EZ-AR™ – Solving the Outstanding Invoices of Today

accounts receivable

The invoicing process of today is heavily based around manual work that requires chasing down payments. This problem has been set as the standard rather than the exception. A lot of companies are living in this vicious cycle; having to follow-up and intervene with the majority of their outstanding invoices.

There are multiple solutions to remove the majority of these manual tasks.

We’re going to dive into how accounts receivable is supposed function in today’s cloud-based environment.

Introducing EZ-AR™; the first automated invoice generation and collections accounts receivable solution built on the Salesforce Force.com platform.

This software solution utilizes automated-tracked email templates within custom-flexible journeys that react to the recipient’s behavior. In doing so, it significantly improves cash in-flow and reduces average Days Sales Outstanding (DSO).

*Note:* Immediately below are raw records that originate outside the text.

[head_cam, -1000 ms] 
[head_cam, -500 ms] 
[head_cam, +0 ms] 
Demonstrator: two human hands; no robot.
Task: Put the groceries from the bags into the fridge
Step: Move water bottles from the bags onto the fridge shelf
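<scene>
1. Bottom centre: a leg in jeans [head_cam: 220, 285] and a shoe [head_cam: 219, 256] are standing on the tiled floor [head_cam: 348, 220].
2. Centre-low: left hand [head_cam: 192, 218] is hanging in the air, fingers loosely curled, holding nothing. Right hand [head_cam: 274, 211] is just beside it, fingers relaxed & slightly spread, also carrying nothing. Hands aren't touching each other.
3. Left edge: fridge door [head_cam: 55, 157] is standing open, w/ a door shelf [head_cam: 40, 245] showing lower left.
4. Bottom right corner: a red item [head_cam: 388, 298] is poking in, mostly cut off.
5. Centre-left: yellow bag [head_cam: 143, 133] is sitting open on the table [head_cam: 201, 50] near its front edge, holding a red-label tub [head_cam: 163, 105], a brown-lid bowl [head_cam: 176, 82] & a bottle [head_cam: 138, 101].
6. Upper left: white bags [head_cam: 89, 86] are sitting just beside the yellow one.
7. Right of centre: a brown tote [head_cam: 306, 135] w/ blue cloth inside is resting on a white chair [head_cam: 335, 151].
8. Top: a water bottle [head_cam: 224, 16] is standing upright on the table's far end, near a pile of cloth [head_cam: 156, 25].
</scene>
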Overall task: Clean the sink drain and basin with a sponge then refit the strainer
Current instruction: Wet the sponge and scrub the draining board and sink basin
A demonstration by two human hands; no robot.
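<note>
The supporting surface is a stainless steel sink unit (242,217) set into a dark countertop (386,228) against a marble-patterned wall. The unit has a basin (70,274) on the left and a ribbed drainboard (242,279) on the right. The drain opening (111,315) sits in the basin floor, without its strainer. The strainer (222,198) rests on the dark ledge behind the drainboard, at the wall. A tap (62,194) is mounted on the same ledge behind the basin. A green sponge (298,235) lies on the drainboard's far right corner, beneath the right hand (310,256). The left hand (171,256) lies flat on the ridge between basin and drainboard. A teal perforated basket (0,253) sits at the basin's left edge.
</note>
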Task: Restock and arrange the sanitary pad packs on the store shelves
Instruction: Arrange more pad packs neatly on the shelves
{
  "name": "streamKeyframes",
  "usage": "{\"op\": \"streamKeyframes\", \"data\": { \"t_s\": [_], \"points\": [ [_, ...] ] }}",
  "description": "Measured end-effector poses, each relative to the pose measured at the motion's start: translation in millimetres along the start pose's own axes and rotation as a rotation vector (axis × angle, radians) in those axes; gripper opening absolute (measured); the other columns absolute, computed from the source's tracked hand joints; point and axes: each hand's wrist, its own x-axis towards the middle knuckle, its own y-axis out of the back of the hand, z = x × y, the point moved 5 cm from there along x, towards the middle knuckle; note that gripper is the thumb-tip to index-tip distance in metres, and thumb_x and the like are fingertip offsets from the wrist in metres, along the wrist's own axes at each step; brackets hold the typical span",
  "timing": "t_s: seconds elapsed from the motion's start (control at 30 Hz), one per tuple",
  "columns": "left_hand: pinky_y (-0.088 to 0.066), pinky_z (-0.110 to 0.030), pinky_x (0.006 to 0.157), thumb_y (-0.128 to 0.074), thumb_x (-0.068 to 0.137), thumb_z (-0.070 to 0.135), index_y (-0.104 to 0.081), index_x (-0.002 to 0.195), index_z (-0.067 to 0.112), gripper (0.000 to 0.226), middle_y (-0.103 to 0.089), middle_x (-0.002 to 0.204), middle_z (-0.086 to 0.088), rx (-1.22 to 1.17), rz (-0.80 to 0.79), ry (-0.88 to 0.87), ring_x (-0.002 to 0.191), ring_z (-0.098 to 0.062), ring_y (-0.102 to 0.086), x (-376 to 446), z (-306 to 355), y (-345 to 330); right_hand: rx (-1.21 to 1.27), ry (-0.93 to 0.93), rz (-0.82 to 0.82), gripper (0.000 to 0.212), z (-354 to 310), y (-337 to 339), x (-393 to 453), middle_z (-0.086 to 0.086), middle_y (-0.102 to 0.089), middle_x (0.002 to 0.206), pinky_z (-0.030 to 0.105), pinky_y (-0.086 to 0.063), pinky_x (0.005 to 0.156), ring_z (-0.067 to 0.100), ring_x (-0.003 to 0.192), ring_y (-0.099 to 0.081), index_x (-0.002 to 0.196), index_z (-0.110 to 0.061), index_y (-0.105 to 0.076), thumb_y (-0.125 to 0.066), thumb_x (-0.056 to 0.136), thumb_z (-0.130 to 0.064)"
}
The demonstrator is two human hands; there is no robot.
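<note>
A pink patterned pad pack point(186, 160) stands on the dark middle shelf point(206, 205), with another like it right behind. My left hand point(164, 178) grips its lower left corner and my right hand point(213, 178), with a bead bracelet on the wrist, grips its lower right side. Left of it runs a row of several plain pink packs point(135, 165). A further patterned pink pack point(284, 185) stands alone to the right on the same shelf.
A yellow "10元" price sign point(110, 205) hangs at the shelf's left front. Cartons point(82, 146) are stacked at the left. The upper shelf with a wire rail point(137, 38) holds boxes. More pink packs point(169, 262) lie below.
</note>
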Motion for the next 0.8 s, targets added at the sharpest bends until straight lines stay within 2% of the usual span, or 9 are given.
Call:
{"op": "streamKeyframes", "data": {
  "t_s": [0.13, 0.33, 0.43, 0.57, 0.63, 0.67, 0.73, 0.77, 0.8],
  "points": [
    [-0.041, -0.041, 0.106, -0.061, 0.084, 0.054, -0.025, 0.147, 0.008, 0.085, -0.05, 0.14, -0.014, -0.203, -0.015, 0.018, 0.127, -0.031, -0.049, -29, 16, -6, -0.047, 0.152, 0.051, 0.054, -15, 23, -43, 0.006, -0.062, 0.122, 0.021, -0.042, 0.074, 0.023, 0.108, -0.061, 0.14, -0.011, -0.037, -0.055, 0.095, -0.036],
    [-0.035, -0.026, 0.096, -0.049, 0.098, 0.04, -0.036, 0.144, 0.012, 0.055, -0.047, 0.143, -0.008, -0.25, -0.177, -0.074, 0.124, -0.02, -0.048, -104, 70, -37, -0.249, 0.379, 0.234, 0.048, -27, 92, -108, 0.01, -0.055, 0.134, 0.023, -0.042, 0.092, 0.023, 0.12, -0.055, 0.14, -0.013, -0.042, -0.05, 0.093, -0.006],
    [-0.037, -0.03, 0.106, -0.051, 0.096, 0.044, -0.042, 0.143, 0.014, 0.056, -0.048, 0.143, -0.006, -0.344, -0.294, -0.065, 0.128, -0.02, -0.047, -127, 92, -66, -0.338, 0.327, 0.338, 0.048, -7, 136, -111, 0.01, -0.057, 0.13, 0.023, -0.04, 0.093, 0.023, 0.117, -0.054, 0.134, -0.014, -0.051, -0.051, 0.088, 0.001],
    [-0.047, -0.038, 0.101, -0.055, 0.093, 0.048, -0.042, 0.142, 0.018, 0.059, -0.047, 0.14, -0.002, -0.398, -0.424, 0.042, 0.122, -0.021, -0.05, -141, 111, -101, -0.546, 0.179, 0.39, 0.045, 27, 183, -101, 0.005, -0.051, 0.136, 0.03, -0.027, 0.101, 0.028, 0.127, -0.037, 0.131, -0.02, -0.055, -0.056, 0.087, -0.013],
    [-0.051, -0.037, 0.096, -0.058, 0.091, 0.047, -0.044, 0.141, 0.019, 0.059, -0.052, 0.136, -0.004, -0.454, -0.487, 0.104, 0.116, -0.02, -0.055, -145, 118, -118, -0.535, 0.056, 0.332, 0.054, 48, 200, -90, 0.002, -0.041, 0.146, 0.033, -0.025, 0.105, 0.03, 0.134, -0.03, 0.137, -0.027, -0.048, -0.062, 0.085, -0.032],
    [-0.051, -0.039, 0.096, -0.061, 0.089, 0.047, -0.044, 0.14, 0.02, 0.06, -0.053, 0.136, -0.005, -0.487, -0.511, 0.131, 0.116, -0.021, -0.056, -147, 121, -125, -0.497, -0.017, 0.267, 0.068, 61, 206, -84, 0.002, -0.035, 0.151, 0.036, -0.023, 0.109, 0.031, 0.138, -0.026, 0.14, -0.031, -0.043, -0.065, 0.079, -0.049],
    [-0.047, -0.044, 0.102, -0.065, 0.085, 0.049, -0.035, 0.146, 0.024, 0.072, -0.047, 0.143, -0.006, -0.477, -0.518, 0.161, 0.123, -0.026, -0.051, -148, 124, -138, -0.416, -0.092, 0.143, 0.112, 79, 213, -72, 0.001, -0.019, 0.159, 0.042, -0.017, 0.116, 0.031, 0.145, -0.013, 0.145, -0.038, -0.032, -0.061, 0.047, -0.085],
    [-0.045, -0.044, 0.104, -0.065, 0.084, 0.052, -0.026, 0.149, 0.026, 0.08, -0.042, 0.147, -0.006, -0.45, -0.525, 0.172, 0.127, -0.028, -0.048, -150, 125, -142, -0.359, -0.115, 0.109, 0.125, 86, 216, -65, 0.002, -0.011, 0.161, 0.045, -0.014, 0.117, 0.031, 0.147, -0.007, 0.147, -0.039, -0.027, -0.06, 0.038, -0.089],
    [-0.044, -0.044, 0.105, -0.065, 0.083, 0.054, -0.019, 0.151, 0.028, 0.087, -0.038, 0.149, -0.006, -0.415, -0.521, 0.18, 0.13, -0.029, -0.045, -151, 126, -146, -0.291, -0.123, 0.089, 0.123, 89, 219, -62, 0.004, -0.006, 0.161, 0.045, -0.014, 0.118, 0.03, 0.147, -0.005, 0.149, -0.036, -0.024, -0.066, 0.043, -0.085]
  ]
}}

How does it wrap such a tight bow on the outstanding invoice process?

EZ-AR™ acts as an extension to any accounting package or cloud-based offering such as Salesforce CPQ or Field Service Lightning. Although, it’s a standalone solution that doesn’t require these systems in order to alleviate invoicing issues and processes such as the case outlined below.

Before diving into EZ-AR™, we will compare the current invoice process vs. our solution.

cash flow

THE ARCHAIC INVOICING PROCESS

The payee’s AR agent has to manually generate the invoice and produce a receipt. This took them over 40 minutes to finalize.

Since sending out, weeks have gone by since the accounts receivable (AR) agent has heard from their most recent opportunity win. They are unsure whether they’ve even received the invoice.

The agent reaches out to them again, and they finally acknowledge receipt for the second invoice. It’s now been 15 days since the initial invoice. Yet, for the client’s accounts payable (AP), it’s considered day 1 due to their claim of only receiving the second invoice.

roi calculator

At this rate, the DSO will most likely reach 40 days and be considered delinquent (redline and accrue late payment interest). That’s IF they ever receive payment on the account.

Now the project is at risk of never reaching completion and will be halted due to non-payment. The agent must heavily intervene and elevate this invoice to problematic at this point.

The Unsustainable Cycle of Outstanding Invoices

They are now habitually reaching out to their client’s accounts payable to get a confirmation of expected payment. Yet, the AP on the account side claims that they still haven’t viewed the outstanding invoice and are unaware of the billed amount. It’s now been 24 days and there is no firm expected payment date.

Finally, after multiple communication threads with their client’s accounts payable, they confirm the payment date. They’ve marked as 42 days from the initial invoice. The AR agent now relays this to the project manager for the account, which won’t deploy their resources until payment confirmation.

At this point, the accounts receivable clerk has spent an extra 12+ hours on a single account. All while the project team has incurred more hours than they initially billed. Even though they are receiving payment, the company will be incurring higher cost on the project. This will thin their margins and affect their cash flow.

Again, this is in the event that they receive the payment and it doesn’t get written off as bad debt…

no outstanding invoices

Accounts Receivable Utilizing EZ-AR™

The company performing the work generates the invoice within their CRM which is entirely handled by EZ-AR™. The necessary data is pulled from the quote or bill associated with the account in Salesforce. Now that the invoice has been generated, they then select the process journey for the invoice.

This took under 5 minutes to complete from generation to receipt of the invoice.

Here’s an example of the process journey functionality: if a recurring account consistently pays within the terms, then less follow-up and intervention is needed.

In this case, the payee AR agent chooses an end-user journey that simply tracks the invoicing activity and refrains from following-up more than necessary.

At this point, they’ve generated the invoice, chosen an automated customer journey, and are now able to view the invoice activity log for the client’s accounts payable. If they don’t take any action, you are able to elevate this invoice manually or choose another automated journey to intervene.

Shifting to Shorter Payment Cycles

The recipient’s agent takes a few actions and EZ-AR™ is handling the follow-up. Throughout the process, the EZ-AR™ user has been able to view all of the invoicing activity which is relayed at a high-level to decision-makers. Due to this, the payee’s project management can see payment status for the client.

They are no longer at the mercy of the client’s reporting, which has eliminated the guessing game. Beyond this, the payee can now rest easy realizing that they have it in control and have high-level visibility.

In this case, payment is received which helps the company retain a low DSO. The consistency of EZ-AR™ alleviates cash flow related issues. This, in turn, allows the CFO to relay a decrease in bad debt write off to their company’s CEO and board.